As pictured here, the real-life clan of bank robbers who were active during the post
WWI-period and known as the Newton Boys were down-home Texas farmboys just looking
to grab themselves some of the Twenties roar before it left them in the dust. A lovingly
recreated period piece, The Newton Boys covers a five-year span from 1919-1924 during
which time the gang had the dubious distinction of being the country's most successful
group of bank robbers, capping their careers with a mail-train robbery whose estimated
$3 million haul was the largest theft of its kind to date. Part Western, part crime
story, and part true family saga, The Newton Boys blurs the standard generic boundaries
in its quest to tell a uniquely American story about the ambitions of society's have-nots
and the quiet passage of eras. Indeed the film opens up with an old-timey iris-out
shot that recalls the look of movies from the early decades of the century, and concludes
in marked contrast with a mesmerizing coda of actual documentary footage that includes
the last of the siblings chatting up Johnny Carson amid the glitz of a 1980 Tonight
Show appearance. All in all, the gang was an honorable bunch who never killed anyone,
and their story tells more about the rationalizations these bank robbers make for
their chosen profession, the ways in which technology advances in counterpoint to
new criminal methodologies, and the ominous portents of corrupt justice systems and
celebrity trials of the future. The themes are undeniably rich and they seize our
imagination to a much greater degree than the characters themselves. The actors are
all excellent (McConaughey delivers his best work to date, Ulrich and Hawke both
shine, Yoakam is a break-out revelation -- of the gang, only the usually remarkable
D'Onofrio seems less vivid than we might ordinarily expect); they seem believable
as brothers (except, of course, for Yoakam, who plays Brent Glasscock, the nitroglycerin
expert and squirrely Fifth Beatle to the four Newton brothers).

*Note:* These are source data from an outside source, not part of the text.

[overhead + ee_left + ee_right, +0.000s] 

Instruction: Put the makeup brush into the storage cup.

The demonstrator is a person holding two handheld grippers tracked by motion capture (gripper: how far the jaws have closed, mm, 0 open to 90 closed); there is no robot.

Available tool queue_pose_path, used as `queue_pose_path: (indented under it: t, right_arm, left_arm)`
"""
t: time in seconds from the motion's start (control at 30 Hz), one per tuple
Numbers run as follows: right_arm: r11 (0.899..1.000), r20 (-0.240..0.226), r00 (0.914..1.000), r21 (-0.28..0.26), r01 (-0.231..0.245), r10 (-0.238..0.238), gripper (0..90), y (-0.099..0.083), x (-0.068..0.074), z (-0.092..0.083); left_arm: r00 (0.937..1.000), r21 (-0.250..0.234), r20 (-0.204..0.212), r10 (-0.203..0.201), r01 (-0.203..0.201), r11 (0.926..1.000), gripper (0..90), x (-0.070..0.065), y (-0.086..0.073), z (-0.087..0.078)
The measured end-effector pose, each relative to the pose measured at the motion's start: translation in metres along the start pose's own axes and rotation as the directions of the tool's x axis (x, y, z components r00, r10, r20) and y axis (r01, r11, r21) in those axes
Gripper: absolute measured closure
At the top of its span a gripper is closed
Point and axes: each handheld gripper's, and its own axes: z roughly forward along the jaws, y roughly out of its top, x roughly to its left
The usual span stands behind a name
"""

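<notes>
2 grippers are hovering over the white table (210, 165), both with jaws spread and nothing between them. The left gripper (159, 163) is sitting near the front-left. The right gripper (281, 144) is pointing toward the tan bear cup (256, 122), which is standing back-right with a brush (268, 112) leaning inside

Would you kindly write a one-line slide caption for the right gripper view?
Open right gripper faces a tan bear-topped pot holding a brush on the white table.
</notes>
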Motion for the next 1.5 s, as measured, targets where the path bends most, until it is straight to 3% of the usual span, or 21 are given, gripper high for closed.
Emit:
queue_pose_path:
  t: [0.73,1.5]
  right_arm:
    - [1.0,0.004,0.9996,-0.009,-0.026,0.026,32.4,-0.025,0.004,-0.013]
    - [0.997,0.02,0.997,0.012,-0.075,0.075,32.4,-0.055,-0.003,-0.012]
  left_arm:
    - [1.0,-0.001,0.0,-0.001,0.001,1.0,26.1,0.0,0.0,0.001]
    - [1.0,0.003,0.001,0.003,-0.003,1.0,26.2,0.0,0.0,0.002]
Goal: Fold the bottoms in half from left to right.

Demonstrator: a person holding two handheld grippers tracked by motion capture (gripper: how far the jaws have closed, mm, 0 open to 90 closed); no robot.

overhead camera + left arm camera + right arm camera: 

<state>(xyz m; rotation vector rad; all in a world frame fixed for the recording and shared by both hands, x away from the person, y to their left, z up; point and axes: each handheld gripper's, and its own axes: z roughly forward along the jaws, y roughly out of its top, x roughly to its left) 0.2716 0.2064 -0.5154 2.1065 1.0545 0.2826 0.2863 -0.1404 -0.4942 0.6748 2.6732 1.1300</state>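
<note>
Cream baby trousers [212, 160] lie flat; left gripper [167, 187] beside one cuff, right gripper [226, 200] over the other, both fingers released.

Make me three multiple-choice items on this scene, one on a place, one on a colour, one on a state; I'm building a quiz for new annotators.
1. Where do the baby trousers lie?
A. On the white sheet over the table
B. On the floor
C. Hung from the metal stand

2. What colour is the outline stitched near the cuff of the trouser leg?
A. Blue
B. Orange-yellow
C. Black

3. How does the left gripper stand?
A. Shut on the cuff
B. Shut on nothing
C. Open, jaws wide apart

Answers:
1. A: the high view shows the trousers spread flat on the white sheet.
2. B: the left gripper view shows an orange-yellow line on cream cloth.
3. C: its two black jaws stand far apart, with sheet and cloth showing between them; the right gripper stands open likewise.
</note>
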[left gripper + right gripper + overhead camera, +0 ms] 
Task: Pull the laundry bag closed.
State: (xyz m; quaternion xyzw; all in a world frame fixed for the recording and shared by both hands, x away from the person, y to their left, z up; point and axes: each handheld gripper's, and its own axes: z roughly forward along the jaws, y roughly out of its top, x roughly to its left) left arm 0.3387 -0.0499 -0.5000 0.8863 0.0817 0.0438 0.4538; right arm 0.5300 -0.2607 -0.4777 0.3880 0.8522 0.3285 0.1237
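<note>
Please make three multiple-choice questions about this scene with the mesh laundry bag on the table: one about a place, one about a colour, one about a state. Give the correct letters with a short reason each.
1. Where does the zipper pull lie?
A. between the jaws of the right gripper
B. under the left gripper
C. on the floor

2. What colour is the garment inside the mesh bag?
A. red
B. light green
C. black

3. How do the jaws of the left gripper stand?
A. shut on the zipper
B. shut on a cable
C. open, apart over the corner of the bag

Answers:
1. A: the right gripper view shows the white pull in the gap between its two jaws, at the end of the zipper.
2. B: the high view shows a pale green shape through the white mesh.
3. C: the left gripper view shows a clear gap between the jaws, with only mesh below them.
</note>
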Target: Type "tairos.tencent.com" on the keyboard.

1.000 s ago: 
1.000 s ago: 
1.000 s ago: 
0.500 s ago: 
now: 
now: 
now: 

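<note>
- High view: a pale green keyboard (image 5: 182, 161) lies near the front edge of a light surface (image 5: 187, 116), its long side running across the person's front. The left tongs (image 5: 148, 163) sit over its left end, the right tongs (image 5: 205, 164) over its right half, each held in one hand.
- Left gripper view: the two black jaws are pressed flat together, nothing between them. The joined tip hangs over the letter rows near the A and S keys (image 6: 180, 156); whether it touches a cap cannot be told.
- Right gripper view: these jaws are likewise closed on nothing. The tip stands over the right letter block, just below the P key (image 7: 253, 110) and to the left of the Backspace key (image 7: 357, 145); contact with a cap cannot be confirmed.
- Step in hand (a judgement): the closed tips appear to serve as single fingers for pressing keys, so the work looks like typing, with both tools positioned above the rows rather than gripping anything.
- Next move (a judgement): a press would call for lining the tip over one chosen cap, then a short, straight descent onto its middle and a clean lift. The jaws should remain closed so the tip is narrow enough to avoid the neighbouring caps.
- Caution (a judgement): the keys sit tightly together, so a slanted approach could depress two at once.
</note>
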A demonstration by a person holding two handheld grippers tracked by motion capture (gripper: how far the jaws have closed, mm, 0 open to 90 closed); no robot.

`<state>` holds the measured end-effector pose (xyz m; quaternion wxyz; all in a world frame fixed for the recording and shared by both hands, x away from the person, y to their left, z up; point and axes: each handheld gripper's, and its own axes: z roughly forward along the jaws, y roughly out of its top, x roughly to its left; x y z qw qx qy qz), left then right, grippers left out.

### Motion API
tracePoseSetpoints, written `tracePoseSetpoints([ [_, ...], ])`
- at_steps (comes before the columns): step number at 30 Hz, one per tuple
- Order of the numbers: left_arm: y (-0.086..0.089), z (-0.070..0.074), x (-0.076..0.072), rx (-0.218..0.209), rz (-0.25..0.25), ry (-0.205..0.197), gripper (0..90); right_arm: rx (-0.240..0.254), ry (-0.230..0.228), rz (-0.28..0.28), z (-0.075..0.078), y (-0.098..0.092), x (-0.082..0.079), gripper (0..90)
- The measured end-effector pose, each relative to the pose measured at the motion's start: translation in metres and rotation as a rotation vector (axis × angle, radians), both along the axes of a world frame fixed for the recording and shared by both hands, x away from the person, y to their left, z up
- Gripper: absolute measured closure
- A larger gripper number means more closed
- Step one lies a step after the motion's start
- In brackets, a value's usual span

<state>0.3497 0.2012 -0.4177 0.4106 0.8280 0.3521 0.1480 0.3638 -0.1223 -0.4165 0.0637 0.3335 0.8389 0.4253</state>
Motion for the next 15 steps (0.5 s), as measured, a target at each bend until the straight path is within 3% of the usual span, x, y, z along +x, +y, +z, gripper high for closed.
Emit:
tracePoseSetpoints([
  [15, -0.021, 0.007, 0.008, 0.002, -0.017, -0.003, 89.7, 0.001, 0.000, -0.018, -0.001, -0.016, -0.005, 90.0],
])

As characters however,
these figures just don't seem to have enough meat on their bones to sustain our interest
beyond the two hours it takes for the movie to run its course. Each character has
a couple of traits to play but never emerges as a fully developed person. The women
in the story (played by Margulies and Webb) fare worse, having little to do but play
the "love interest." Nevertheless, The Newton Boys sparks to life in numerous other
ways -- in its attention to period detail, in its elegant camerawork, in segments
such as the breathtaking centerpiece montage that recounts a string of bank robberies,
in the beguiling music score, and in the closing courtroom scenes that give a sense
of the gang's interaction with regular folks and the institutions of state. What
The Newton Boys lacks in dramatic definition, it more than compensates for with its
underlying intelligence and visual luster.